The German dictator had donated an olive-green Daimler-Benz not to King Tribhuvan, the titular head, but to the Rana dynasty Prime Minister Juddha Shumsher Rana in 1939 to win over the Gorkha soldiers to his side during World War II, according to Juddha Shumsher's only surviving daughter Janak Rajya Laxmi Shah, 92.

Officials deputed by the government to acquire the royal assets in the palace, which was declared a museum following the ouster of Gyanendra, had earlier claimed that they had found the car gifted by Hitler to Tribhuvan, Gyanendra's grandfather, and it would be put on display.

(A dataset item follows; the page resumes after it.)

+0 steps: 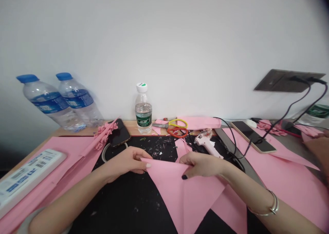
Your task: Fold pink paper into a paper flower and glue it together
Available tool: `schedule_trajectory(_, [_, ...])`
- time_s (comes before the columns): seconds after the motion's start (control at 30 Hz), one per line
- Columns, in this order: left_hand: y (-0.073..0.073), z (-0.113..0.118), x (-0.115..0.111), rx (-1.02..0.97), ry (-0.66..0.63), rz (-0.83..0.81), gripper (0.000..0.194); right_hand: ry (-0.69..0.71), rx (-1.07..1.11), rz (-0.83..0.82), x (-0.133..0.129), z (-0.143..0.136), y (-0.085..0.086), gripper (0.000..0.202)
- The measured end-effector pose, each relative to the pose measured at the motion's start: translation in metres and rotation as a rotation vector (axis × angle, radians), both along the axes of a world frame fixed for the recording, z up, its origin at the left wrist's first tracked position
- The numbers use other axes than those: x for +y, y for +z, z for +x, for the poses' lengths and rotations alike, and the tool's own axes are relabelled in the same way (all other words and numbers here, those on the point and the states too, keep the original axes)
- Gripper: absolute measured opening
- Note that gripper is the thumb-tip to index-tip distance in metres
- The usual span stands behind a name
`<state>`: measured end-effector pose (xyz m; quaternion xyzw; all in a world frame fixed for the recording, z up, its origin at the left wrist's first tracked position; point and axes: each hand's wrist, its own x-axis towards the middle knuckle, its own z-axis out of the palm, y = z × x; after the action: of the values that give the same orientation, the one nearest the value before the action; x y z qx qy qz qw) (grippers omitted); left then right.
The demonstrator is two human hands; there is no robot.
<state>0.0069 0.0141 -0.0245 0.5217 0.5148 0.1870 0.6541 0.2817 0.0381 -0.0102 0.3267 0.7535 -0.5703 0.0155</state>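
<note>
A folded sheet of pink paper (169,182) lies over the black mat (123,203), its top edge folded straight. My left hand (131,162) pinches the paper's upper left corner between thumb and fingers. Near the right end of that top edge, my right hand (199,164) grips the paper, its dark-nailed thumb on the front and the fingers partly hidden behind. Another pink piece (232,206) shows beneath, at the lower right.
Behind the hands are scissors (177,127), a white glue gun (208,144) with cables and a water bottle (143,114). Phones (119,133), pink sheets and a white box (28,175) flank the mat. Another person's hand (318,148) is at far right.
</note>
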Motion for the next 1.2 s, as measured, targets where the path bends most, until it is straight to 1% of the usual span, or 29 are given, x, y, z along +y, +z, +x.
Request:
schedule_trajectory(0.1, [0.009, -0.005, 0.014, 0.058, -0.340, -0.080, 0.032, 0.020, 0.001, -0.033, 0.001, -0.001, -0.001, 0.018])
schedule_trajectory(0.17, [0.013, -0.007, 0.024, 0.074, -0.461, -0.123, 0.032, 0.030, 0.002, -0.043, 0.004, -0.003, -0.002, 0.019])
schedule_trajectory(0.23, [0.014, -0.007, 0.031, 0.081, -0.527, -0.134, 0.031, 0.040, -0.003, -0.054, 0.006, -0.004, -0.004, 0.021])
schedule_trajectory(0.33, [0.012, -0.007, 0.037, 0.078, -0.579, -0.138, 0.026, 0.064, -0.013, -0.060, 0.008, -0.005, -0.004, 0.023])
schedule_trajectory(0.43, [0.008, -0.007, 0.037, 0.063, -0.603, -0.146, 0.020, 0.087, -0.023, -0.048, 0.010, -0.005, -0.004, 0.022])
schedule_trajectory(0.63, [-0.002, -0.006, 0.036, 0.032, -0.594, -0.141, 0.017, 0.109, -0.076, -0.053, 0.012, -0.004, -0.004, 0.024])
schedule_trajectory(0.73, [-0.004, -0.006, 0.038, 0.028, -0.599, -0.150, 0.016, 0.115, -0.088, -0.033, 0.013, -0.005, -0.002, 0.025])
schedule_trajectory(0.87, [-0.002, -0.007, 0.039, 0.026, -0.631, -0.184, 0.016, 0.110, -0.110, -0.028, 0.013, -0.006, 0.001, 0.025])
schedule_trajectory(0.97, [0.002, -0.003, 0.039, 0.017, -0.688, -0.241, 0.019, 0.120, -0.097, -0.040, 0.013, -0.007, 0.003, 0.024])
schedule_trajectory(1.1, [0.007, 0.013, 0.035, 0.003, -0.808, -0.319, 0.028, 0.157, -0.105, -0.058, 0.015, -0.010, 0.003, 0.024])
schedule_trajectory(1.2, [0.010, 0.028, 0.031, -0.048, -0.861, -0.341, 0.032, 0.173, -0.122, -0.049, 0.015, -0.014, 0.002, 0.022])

Shah said that her father Juddha Shumsher, who was the seventh Rana Prime Minister, left to settle in Dehradun, India after ruling for 13 years in 1945 and took the car with him.
      
"He (Juddha) took the Daimler-Benz along with him," Shah told the Kathmandu Post daily, adding she inherited the car after the death of her father.
     
Nepal's history has been marred by a power struggle between the kings of Shah dynasty and its Rana prime ministers who ruled through generations. Tribhuvan had to flee to India with his son Mahendra and grandson Birendra in November 1950 following a power struggle with the then prime minister Mohan shamsher Jang Bahadur Rana.

Shah claimed she is still owner of the car as she has not transferred the ownership to anybody else.
      
"When I decided to return to Nepal in 1966 I left the car to my brother Sashi Shumsher Rana," said Shah, a Dayanand Anglo Vedic College law graduate. Shah said she used the car while studying and living in Dehradun for 17 years.
       
She claims that it was the first car to enter Nepal as there was no motorable road at that time. The car was brought to Kathmandu via India on the back of porters, she claimed.
      
Gyanedra, who lost his throne last month and was forced to vacate the palace, is at the centre of another controversy over cars with the government asking him and his son Paras to return eight vehicles.
     
Gyanendra has four extra vehicles besides one car and one jeep that the government has provided to him while moving out of the Narayanhiti Palace.
     
Similarly, his son Paras has allegedly tajken possession of four government cars and a few lap tops brought from the Nepal Trust for Nature Conservation, of whiche he was the president in the past.